I liked “Track Record” a lot. “Under Ladders” is good and I have a soft spot for “Hearts and Flowers”, though the critics badmouthed it.

This compilation covers all the highlights, though it’s two discs, so I don’t know if you want to commit. The single disc (and cheap) “Gold” complilation hits the major highlights.

71. Madman in the Marketplace - 8 July 2007

ms_x, good point on the Odetta thing. Hell, all pop music is “theft”. Willie Nelson jokes frequently about where he stole a melody or line from.

I never held it against Chapman (well, maybe a little), but rather against an industry that markets artists as though they were pegs to be plugged into the appropriate “market segment”. As you said, there was only room for one black, female “folk” artist at a time according to those Ausberger-sydromed publicists for the labels.

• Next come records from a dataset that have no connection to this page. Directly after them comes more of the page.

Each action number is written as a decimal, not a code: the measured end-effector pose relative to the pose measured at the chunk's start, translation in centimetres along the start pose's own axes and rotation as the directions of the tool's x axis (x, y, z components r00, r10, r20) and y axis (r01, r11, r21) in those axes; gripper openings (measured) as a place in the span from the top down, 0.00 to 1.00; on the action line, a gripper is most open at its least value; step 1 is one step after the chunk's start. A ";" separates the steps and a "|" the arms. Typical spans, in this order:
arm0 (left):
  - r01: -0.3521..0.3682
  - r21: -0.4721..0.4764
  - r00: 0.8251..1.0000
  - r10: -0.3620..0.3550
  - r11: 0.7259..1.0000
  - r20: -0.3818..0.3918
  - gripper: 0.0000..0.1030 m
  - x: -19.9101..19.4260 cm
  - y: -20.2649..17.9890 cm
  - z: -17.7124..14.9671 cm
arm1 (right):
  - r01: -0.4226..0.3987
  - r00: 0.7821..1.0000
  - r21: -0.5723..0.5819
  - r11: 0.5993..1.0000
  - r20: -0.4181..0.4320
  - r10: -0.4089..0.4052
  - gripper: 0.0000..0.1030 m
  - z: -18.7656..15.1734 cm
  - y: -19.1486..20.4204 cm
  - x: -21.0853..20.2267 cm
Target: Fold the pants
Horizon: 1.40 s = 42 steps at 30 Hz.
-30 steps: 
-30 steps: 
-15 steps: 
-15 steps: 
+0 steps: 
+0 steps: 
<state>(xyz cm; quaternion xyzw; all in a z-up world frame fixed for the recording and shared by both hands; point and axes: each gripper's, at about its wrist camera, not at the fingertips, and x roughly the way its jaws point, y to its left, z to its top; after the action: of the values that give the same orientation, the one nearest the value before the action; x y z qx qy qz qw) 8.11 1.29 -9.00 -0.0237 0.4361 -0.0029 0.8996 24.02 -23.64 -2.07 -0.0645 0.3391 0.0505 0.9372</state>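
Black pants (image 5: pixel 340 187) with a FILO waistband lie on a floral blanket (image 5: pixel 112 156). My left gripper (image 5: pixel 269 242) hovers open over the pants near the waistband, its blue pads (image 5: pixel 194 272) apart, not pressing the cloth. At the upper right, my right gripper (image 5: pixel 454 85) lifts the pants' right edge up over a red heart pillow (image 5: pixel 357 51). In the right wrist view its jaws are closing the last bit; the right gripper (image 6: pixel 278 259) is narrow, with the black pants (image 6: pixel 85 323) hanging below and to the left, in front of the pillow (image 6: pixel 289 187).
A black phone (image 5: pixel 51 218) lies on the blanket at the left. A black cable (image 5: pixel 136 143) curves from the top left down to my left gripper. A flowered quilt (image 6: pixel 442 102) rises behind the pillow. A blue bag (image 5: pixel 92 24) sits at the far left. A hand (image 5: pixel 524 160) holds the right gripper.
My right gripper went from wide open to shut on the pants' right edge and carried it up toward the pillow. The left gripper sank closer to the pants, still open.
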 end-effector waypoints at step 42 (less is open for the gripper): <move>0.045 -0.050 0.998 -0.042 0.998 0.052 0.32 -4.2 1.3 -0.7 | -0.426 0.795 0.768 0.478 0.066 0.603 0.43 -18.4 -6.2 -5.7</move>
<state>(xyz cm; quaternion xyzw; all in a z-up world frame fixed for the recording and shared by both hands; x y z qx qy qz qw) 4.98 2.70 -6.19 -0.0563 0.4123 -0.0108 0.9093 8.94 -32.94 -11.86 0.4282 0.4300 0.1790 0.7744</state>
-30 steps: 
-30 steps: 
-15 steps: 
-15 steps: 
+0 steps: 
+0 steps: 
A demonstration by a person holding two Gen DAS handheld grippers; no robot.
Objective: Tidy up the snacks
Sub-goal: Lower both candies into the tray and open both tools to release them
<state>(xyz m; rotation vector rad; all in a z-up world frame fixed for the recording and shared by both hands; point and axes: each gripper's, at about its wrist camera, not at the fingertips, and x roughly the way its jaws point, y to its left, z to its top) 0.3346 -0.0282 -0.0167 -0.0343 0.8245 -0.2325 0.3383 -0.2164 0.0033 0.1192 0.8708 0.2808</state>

72. Madman in the Marketplace - 8 July 2007

Impressive Young Women Speaking Up

I wish all Americans were half this smart, articulate and driven by conviction.

73. Gayle - 8 July 2007

MM, I’d like to lob some things at Paglia’s head.

Sabrina- You’re right about the FP, but I have to admit I’m heartened by the Diaries as of late. I’m a pessimist by nature, and even so, I think impeachment is very much back on the table– The Democrats just don’t know it yet.

Too many people –outside of blogworld– are clamoring for it! Rather than acting as the drivers of political action, the netroots, like the party they support, are falling way behind the American people in this.

74. jam.fuse - 8 July 2007

Odetta clip in Scorcese’s Dylan bio is riveting

as are all of them (clips of little known singers of the fifties, methimk)

75. marisacat - 8 July 2007

I LOVE Cyndi lauper. And love her latest persona… think she intro’d it a coupe of years ago… sort of Lauper at 50 (and divine).

I absolutely give Madonna credit for very savvy business sense. Breakout mode – a bit.

But let’s hear it for anonymously adopting a village rather than absconding with the children. To all the celebrity mothers who want a Benetton ad – endless tabloid pictures of [imported] children hanging off them

Very very offensive.

76. thebokononist - 8 July 2007
77. JJB - 8 July 2007

Hi everybody, nice to have this forum back up and running. Thanks to MCat, glad to know you’re feeling up to it again.

Now to get back to spewing and snarling . . .

Just how loathsome an individual is Colin Powell? Read this and ponder:

THE former American secretary of state Colin Powell has revealed that he spent 2½ hours vainly trying to persuade President George W Bush not to invade Iraq and believes today’s conflict cannot be resolved by US forces.

“I tried to avoid this war,” Powell said at the Aspen Ideas Festival in Colorado. “I took him through the consequences of going into an Arab country and becoming the occupiers.”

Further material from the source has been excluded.